All of this brought to mind images of Canadian Prime Minister Justin Trudeau sharing coats with newly arrived Syrian refugees.  It brought to mind images of American and other soldiers serving in efforts toward peace.  It brought to mind images of an amazing group of Grace folks working together to serve a warm meal, distribute literally tons of food, and open gates of hope for our friends and neighbors who are hungry — just last week.

Apparently even as the end looms, a new beginning is just around the corner, and it’s not terribly hard to glimpse it.

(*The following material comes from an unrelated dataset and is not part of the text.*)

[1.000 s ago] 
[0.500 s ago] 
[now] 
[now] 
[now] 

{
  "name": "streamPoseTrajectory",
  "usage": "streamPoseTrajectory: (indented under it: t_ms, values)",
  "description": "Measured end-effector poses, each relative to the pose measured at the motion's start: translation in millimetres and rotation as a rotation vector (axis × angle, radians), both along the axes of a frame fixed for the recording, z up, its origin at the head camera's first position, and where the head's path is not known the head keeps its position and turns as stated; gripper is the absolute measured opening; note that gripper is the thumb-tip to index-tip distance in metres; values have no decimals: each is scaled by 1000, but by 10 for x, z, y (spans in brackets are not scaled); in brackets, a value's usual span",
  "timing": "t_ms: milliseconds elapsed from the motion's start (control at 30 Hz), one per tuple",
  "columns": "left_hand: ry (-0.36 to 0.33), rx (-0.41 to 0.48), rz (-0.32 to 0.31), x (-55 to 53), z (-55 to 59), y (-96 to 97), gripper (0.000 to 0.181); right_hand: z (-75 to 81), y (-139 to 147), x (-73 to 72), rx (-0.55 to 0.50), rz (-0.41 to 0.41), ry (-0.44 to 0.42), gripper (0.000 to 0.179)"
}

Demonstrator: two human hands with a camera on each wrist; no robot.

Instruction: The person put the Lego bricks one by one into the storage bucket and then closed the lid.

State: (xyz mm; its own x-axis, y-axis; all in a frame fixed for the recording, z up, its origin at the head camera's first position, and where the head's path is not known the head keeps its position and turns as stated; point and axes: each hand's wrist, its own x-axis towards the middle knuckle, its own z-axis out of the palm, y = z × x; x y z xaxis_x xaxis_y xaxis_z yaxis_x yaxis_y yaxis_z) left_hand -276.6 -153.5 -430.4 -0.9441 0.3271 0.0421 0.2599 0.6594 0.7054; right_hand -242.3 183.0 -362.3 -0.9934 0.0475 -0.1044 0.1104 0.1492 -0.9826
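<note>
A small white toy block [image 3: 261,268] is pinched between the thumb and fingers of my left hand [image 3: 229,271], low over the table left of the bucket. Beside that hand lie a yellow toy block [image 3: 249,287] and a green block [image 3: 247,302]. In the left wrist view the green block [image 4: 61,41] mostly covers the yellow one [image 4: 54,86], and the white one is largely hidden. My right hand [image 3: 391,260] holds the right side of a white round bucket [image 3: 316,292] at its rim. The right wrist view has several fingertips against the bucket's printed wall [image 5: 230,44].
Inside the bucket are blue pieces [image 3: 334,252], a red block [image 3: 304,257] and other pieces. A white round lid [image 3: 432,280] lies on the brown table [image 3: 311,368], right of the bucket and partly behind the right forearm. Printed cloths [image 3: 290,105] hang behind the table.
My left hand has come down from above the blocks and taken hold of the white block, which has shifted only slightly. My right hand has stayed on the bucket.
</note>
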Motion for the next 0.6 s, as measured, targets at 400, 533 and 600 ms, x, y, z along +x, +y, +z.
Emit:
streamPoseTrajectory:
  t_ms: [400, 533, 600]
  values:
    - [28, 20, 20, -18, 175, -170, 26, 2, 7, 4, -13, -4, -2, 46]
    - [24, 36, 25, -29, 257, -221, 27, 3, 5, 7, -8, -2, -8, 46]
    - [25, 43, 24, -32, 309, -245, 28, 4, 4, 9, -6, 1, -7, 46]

Victoria Stafford put it like this: For most of us “We stand where we will stand, on little plots of ground, where we are maybe “called to stand . . .  in our congregations, classrooms, offices, factories, in fields of lettuces and apricots, in hospitals, in prisons. . . in streets, in community groups.”  [We stand where we will stand] and it is sacred ground if we would honor it, if we would bring to it a blessing of sacrifice and risk. . .that speaks to what can often be a hate-filled world, and transforms that place with faith and love.”

We offer a coat.  We share our food.  We repent.  We tell a story of grace and forgiveness and love.  We embody a story of grace and forgiveness and love.  We see the world “as it is and as it could be.”

And before you know it, we are the ones who have been transformed. Transformed into the fruit bearers, the hope bearers we have all been called to be.